# INSTRUCTIONS FOR THE TASK
Nothing but the lines from the start of the data through the line with "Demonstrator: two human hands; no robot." should appear in the answer, each retyped exactly, and pictures should not.
►
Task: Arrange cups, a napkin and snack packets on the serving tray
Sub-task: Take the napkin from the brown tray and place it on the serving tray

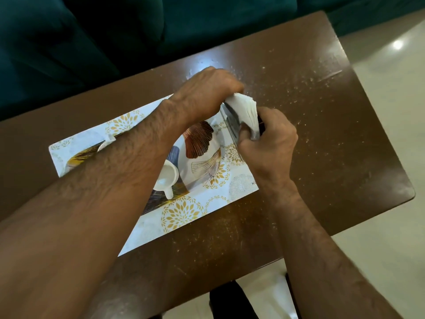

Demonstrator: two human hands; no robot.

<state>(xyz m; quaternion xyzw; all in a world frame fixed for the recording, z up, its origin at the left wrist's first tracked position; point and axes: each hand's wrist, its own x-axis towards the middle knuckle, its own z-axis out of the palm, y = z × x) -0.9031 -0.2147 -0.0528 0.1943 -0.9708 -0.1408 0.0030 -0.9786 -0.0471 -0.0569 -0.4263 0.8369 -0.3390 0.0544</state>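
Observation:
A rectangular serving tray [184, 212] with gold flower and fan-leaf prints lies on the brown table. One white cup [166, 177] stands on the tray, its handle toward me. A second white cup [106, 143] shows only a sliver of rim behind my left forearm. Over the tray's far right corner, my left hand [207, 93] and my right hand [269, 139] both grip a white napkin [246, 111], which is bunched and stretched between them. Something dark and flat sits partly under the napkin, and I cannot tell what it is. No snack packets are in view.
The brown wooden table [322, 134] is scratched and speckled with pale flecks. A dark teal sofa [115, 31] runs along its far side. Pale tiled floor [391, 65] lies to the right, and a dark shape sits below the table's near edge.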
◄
# EXPECTED ANSWER
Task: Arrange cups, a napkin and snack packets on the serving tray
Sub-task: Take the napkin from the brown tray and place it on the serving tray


Demonstrator: two human hands; no robot.

The exercise requires nothing further.